Sneak Peak: Tarranau by James Tallett

This week my blog has been home to a writer whose name will soon be synonymous with the Fantasy genre. I was hooked on his novel Tarranau after the first few pages, and so it is with pleasure (and personal privilege) to give you a sneak peak of James Tallett's first novel in the saga known as The Four Part Land.


This excerpt is a battle that spills over Tarranau after he has been involved in suppressing rioting miners, and buried himself in drink to forget.

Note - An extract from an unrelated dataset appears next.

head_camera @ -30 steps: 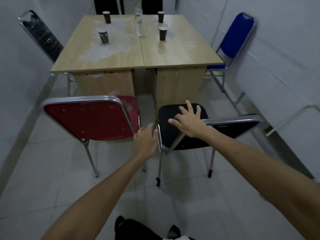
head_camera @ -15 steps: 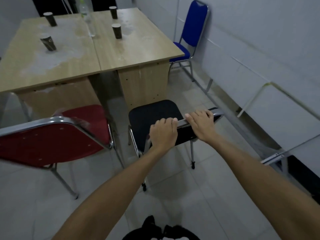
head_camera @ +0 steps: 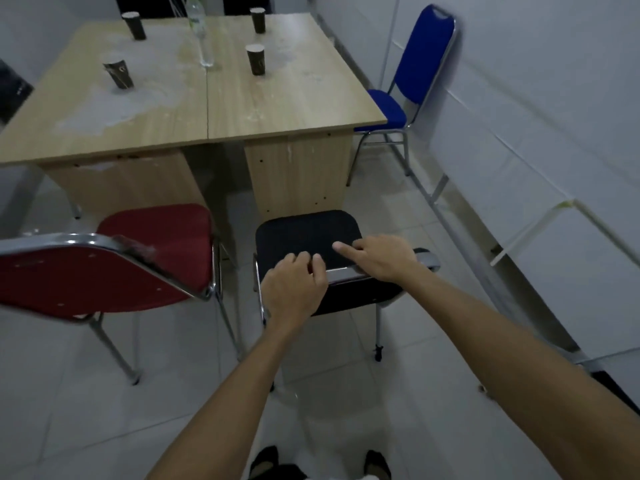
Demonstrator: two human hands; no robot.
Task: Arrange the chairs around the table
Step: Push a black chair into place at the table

That next day Tarranau awoke to a noise of rattling and banging in the levels above him, a clattering sound that sounded as if someone had knocked over the pots in kitchen on the topmost floor. "Sawwaed? What are you doing up there? I'm trying to sleep." Certain that it was his room-mate, Tarranau turned over and proceeded to try and sleep, but when he got no response, and the clatters died away into a profound silence, he began to wonder if it was really Sawwaed up there. Had he locked the door the night before? His memory was too hazy, too clouded by drunken fumes, for him to remember. Struggling to a sitting position, Tarranau grasped at his power, only to have it slip through his fingers. Shaking his head to try and clear it, he reached again, this time catching it, but only tenuously. Should something make him lose what little concentration he had, Tarranau knew he would relinquish his grip on water. Letting it trail upwards through the levels to the entrance two stories above him, he felt not one but several concentrations of water that symbolized bodies. So that meant thieves, or people trying to kill him for what he had done

to the miners. His mind clearing, Tarranau rolled out of bed, tightening his will, focusing it as he pulled at his power, letting it suffuse his form, stripping away any taint of alcohol that he could find in himself, much as he would purify a cask of water. Panting slightly as he crouched next to his bed, he looked down at himself with eyes clear for the first time since his slaughter of the riot, and saw a body well on the way towards ruining itself. Growling, he began to stalk up the stairs, pulling water from the air, from the pitchers used to wah the hands and face, from every source that he could find, and collecting it and chilling it about his hands, giving the impression of spheres of ice where his hands once were.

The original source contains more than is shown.